Understanding pointers and local scope [duplicate] - c++

This question already has answers here:
How to access a local variable from a different function using pointers?
(10 answers)
Closed 8 years ago.
Suppose I have the following functions:
char* allocateMemory()
{
char str[20] = "Hello world.";
return str;
}
int* another()
{
int x = 5;
return &x;
}
int _tmain(int argc, _TCHAR* argv[])
{
char* pString = allocateMemory();
printf("%s\n", pString);
int* blah = another();
printf("%d %d \n", blah, *blah);
return 0;
}
The first printf prints random values, because str IS LOCAL SCOPE.
The second printf prints the proper values, with blah = address of blah, *blah = 5
Why is it that local scope only affects allocateMemory which deals with arrays, but not integer?
Why does the first printf (returning char* ) prints random values and is affected by local scope, but not the second one (returning int* )?

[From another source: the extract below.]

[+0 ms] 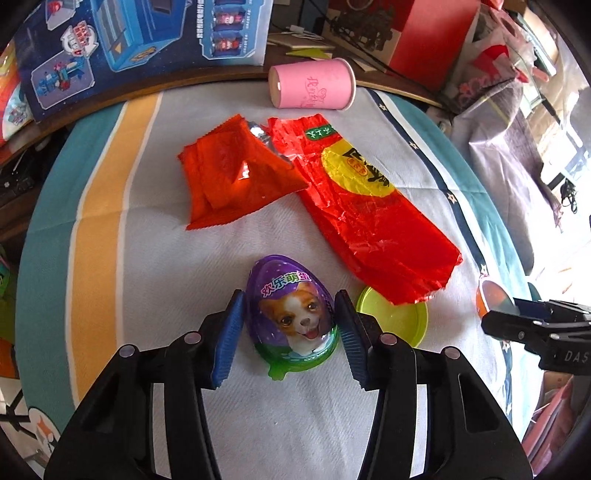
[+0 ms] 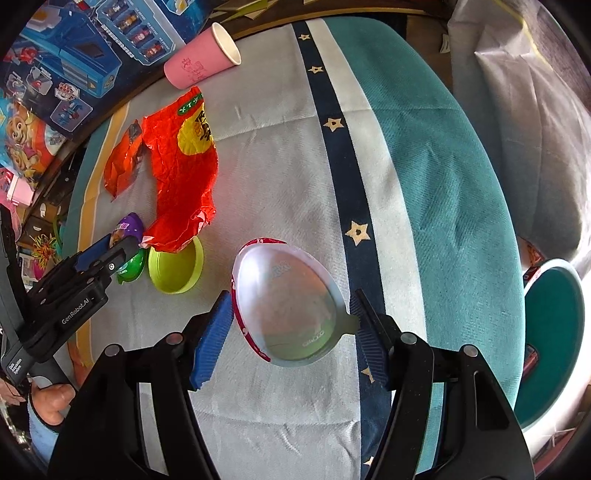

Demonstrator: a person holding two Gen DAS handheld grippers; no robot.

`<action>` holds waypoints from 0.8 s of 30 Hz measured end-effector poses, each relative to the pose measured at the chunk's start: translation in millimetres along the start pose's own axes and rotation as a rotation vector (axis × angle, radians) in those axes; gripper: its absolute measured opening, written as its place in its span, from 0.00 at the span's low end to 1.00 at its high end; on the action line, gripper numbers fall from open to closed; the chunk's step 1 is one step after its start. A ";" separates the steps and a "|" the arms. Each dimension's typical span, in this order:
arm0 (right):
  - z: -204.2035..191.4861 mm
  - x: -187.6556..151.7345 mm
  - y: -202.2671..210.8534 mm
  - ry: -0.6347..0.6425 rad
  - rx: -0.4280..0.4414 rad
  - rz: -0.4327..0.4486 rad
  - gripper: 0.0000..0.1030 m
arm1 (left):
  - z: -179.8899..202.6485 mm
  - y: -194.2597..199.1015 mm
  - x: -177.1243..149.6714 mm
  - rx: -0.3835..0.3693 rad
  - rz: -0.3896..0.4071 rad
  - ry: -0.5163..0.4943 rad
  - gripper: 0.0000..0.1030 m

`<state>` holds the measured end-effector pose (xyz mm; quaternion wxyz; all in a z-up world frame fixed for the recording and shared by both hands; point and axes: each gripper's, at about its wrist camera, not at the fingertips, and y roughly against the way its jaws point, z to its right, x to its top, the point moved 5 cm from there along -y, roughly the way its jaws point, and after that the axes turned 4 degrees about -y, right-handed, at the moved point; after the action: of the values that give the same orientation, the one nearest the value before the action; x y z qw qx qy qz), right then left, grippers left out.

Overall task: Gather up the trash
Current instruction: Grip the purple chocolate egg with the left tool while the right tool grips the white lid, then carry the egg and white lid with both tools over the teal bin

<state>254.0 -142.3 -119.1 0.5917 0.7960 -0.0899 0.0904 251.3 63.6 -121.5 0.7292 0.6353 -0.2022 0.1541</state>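
A purple egg-shaped toy package with a dog picture and a green base lies on the striped cloth. My left gripper straddles it, both blue pads against its sides. In the right wrist view that gripper sits by a lime green lid. My right gripper is shut on a clear egg-shaped shell with a red rim, one pad on its rim and the other on its tab. A crumpled red wrapper, an orange wrapper and a pink paper cup on its side lie farther back.
A round white container with a teal inside stands off the cloth's right edge. Blue toy boxes and a red box line the back. A person's hand grips the left handle. Grey fabric is heaped at the far right.
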 end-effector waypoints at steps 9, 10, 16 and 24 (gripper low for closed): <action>19.0 -13.8 25.1 -0.044 0.054 0.035 0.60 | 2.0 45.9 -18.8 -0.051 0.028 0.006 0.49; 23.8 -15.2 28.9 -0.053 0.059 0.041 0.60 | 7.6 49.9 -19.5 -0.058 0.030 -0.005 0.49; 68.2 -27.3 57.6 -0.137 0.081 0.094 0.60 | 69.9 60.8 -21.0 -0.129 0.028 -0.103 0.49; 174.3 -60.3 96.2 -0.302 0.035 0.160 0.60 | 190.3 52.1 -20.4 -0.272 0.001 -0.294 0.49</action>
<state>178.1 -334.4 -94.5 0.5482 0.8011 -0.2395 0.0181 189.6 -116.4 -65.3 0.7707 0.5467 -0.3259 0.0312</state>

Both ways of accessing the local variables of a method which goes out of scope is Undefined Behavior. These are some valid ways:
char* allocateMemory()
{
char* str= malloc(sizeof(char) * 20); //assuming C
strcpy(str, "Hello World.");
return str; //Valid
}
const char* allocateMemory()
{
return "Hello world."; //Valid Hello World is in read only location
}
int* another()
{
int *x = malloc(sizeof(int)); //assuming C
*x = 5;
return x; //Valid
}

char str[20] = "Hello world.";
str is local to function allocateMemory() and is no more valid once you exit the function and hence accessing it out of its scope if undefined behavior.
int x = 5;
The same applies here also.
You can have your data on heap and return the pointer to it is valid.
char *allocatememory()
{
char *p = malloc(20); /* Now the memory allocated is on heap and it is accessible even after the exit of this function */
return p;
}

Change the first function to:
char* allocateMemory()
{
static char str[20] = "Hello world.";
return str;
}
and see the difference.
And now explanation:
When you return address of local data (variable or array, does not matter - it is AUTOMATIC variables) you have a risk to lose data or make a mess in the memory. It was just a good luck that integer data was correct after the second function call. But if you return address of STATIC variables - no mistakes. Also you can allocate memory from HEAP for data and return address.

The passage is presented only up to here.